What happened here? Where is the precise cutoff between a 1 and 8/7 ratio?

If we have 65 occurrences of "a", then we are left with 127 occurences of characters that are not "a".

Eventually, all 127 non-"a" chars will be grouped in a tree of depth 7. Since the tree is built by pairing items of minimal weight it will not be a full binary tree but slightly skewed - one character (the last character in the dictionary) will have an encoding of length 6 and all others an encoding of length 7 (this can easily be shown by induction).

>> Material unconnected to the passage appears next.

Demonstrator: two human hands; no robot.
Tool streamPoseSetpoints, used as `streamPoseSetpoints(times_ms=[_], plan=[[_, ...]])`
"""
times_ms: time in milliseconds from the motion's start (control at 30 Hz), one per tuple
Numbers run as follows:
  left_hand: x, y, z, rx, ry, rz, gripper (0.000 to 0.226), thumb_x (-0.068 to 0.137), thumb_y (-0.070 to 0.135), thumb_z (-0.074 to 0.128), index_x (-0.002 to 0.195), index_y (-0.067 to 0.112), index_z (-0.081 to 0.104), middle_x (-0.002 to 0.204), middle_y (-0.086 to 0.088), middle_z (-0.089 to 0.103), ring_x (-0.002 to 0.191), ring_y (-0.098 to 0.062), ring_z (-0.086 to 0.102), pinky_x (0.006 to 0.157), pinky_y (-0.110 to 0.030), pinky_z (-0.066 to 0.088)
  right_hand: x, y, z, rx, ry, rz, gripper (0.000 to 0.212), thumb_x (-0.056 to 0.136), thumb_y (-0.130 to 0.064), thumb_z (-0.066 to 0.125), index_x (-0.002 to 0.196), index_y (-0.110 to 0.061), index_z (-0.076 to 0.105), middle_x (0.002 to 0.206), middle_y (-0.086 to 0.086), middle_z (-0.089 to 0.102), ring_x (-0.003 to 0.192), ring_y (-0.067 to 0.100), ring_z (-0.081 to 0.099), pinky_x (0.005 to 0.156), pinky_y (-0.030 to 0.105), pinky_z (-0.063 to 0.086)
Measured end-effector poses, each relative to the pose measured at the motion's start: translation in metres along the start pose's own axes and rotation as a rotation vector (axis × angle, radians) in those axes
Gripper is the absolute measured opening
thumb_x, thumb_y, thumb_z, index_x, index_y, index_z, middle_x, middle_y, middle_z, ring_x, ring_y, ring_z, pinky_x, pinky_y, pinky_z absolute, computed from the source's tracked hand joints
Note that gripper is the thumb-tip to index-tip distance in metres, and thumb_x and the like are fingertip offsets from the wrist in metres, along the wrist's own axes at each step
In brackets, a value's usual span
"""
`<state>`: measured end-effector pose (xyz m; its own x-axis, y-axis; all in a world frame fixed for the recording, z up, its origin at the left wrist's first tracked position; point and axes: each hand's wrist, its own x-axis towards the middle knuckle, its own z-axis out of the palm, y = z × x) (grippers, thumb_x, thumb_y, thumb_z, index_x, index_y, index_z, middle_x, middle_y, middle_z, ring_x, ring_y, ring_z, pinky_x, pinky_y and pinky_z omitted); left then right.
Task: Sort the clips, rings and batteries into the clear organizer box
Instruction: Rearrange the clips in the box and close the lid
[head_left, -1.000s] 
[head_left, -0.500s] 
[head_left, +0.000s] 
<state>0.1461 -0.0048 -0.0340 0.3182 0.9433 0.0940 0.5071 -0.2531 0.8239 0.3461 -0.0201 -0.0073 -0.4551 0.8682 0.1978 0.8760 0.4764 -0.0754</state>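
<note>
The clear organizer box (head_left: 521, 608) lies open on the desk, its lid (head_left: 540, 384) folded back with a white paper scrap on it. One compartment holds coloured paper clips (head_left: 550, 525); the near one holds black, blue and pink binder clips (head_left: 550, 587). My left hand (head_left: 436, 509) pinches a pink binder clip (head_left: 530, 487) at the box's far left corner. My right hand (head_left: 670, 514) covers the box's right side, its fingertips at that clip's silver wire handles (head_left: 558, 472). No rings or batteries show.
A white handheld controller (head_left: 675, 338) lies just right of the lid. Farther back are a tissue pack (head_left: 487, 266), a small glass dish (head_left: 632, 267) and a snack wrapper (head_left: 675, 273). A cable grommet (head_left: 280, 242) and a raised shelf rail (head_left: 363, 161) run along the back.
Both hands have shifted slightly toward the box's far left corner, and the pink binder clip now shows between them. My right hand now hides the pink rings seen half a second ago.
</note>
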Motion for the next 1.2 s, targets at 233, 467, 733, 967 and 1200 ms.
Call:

At this point the "a" node will be attached to the tree - "a" will get an encoding of length 1 and all other characters will get an encoding of length 8 (or 7 in case of the last letter in the dictionary). Since "a" is not in "hello" the compression ratio will be 8/7.

When "a" appears less than 65 times the compression ratio depends (among other things) on the order in which the dictionary is accessed. Specifically, in our implementation this will result in a 1.0 compression ratio for "hello" (i.e. - all chars in "hello" have an encoding of length 7) but not, for example, for "12345".

In [19]:
c_cnt = char_count("a"*64 + asci)
d = build_huffman_tree(c_cnt)
#d[0]
#d[1]
code = generate_code(d)
#code

# Since all chars in "hello" have an encoding of length 7 the ratio will be 1.0
compression_ratio("hello", "a"*63 + asci)

# There are however characters with an encoding of length 8 resulting in a 8/7 ratio
compression_ratio("12345", "a"*63 + asci)

# If "a" appears more than 64 times all characters (apart from "a" and chr(127)) will have an encdoing of length 8
compression_ratio("hello", "a"*64 + asci)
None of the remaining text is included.